3. Provider as payer: Large consolidated health systems can and do demonstrate formulary control in specific markets and therapeutic classes, particularly if payer coverage is under the same organizational umbrella or if the market has fragmented payer coverage. This is particularly true for large community oncology clinics, though the oncology business model may be shifting away from buy-and-bill due to the emergence of biosimilars, the acceptance of consensus pathways, and payment models driving use of contracted infusion centers. A comprehensive market access strategy must address provider organizations that have the structure, intent and ability to control utilization.

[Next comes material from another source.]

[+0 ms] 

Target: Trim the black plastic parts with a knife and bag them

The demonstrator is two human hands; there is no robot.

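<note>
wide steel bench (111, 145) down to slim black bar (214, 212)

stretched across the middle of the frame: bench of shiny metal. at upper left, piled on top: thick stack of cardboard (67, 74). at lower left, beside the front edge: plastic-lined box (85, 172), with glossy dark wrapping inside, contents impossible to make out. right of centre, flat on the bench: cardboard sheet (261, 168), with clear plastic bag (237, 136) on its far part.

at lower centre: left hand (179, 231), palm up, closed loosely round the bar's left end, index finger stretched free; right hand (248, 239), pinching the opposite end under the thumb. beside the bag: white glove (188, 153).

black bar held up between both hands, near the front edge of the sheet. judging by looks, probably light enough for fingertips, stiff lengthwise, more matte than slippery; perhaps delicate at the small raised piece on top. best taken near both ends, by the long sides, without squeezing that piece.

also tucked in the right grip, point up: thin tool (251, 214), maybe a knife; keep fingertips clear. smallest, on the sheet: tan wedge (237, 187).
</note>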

“The discussion around access and value is broader than payers. We need to expand to include value to physicians, value assessors, advocacy and other non-traditional stakeholders.” -Vice president of value and access for a top 10 pharma company


Addressing these issues may encompass changing organizational structures or improving operations, empowering decision-making or clarifying governance, and upskilling current roles or adding new roles. Regardless of the solution, the payer marketer is often uniquely positioned to quarterback important coordination and decision-making and to drive strategy. However, pharma companies would be wise to think of this as a capability rather than a role, as the required scope and breadth are typically beyond one person.

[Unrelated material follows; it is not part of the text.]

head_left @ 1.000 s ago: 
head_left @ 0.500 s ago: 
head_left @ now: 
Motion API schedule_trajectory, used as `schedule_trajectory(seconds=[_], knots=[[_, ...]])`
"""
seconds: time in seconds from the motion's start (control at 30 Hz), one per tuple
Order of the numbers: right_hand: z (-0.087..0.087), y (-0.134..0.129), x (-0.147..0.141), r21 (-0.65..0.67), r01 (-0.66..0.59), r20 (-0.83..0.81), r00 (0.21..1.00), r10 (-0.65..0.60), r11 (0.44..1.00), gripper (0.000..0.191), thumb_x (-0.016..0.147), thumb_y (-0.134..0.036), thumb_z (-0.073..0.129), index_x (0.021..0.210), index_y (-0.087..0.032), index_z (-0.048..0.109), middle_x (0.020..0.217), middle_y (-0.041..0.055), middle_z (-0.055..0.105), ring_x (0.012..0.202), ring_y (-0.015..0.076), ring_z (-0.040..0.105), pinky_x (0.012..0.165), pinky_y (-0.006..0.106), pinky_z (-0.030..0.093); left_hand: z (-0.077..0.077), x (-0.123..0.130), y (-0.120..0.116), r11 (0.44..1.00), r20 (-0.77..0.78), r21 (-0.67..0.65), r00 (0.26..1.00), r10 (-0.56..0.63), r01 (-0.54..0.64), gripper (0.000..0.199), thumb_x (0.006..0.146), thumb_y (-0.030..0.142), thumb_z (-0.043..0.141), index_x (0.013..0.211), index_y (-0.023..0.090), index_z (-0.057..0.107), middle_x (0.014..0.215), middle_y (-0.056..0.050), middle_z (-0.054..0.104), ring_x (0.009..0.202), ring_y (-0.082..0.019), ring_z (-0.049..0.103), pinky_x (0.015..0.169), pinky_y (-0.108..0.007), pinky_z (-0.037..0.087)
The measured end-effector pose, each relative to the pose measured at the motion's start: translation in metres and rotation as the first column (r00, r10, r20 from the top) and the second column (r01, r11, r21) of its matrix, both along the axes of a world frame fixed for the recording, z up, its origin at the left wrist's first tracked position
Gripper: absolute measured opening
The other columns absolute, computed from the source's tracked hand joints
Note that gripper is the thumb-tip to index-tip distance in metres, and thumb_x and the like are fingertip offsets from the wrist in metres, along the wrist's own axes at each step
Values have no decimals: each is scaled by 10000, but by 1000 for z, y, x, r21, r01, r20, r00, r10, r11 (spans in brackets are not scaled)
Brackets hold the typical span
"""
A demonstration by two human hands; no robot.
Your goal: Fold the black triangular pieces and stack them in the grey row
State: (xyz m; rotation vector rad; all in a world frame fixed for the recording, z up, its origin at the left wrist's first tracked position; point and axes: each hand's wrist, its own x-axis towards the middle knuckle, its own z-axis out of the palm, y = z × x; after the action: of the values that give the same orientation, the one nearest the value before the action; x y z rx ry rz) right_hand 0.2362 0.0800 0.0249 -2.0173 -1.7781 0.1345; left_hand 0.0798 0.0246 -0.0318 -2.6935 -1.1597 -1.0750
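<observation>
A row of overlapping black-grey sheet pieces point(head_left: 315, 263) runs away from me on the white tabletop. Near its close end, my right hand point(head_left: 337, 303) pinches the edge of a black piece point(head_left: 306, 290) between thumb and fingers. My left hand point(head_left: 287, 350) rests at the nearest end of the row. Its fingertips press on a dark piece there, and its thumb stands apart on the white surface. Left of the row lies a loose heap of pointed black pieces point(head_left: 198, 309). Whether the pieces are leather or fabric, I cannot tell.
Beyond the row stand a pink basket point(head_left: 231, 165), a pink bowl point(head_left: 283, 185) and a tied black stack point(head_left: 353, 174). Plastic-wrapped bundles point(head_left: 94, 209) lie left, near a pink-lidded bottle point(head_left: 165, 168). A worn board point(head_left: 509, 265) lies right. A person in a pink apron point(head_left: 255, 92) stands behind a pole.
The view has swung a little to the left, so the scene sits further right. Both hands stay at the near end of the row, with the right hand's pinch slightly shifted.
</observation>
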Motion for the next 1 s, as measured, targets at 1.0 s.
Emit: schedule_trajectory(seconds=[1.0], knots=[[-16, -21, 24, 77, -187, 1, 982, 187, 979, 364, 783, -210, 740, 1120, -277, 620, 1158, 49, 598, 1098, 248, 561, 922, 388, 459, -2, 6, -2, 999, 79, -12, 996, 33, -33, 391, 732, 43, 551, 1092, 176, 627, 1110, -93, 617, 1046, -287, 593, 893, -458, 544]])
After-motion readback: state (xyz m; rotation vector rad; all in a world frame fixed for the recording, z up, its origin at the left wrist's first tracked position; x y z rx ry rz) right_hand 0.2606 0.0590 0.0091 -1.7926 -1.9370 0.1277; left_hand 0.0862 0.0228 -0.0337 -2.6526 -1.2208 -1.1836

“Payer marketing of the future” requires developing strong payer value propositions for brands and thinking above-brand to help drive corporate strategy with complex customers. It requires deploying messages and tools to arm account managers and incorporating a range of HEOR and value inputs to develop tailored offerings for different customer segments. Further, most of this must be done earlier than ever before (and currently it must be done virtually). Payer marketers often cannot wait for the brand strategy to be ready for launch; they must drive earlier decisions to enable pre-launch information exchange with payers (particularly in competitive classes requiring early contract negotiations or in markets with complex reimbursement issues).


Getting it right, particularly at launch, has never been more important. Positive examples include the Novartis launch of Entresto into a very crowded and genericized chronic heart failure market. The launch was flawless from a market access perspective: addressing and communicating comprehensive coverage, outcomes aimed at reimbursement considerations (hospital readmissions) and robust access services. In a very different, high-priced gene therapy market, Spark Therapeutics set the bar for best-in-class by working with payers ahead of launch to develop appropriate payment models and thoroughly addressing value and access concerns in launch communications.


Conversely, failing to address comprehensive access considerations shows the potential impact on long-term success. For example, Pfizer likely over-estimated on the ability of Xeljanz to disrupt rheumatoid arthritis treatment modalities and the highly contracted inflammation market. Xeljanz was priced at par with biologics, failed to achieve meaningful formulary access until around five years post-launch, and took several years to break even on marketing spend. In oncology, complex combinations of issues related to value, reimbursement and provider/hospital economics have constrained the launch trajectory for products like Provenge and the early CAR-Ts, despite compelling clinical innovation. And the next generation of innovative cell and gene therapies may require entirely new business or payment models.


Pharma should consider the breadth of capabilities required for effective payer marketing and determine the appropriate balance of upskilling payer marketers with modifying organizational design. Success means enabling excellence in payer strategy and communications in an increasingly consolidated and complex market. Payer marketers should also take the onus on themselves to build a breadth of expertise and influence appropriate to the task. Sophisticated market access organizations go beyond value messaging and transactional rebating to position the value of their whole company as a disease area leader and develop a relationship that engages multiple facets of a mega-payer’s business to create greater mutual value. Jedi mind tricks are optional.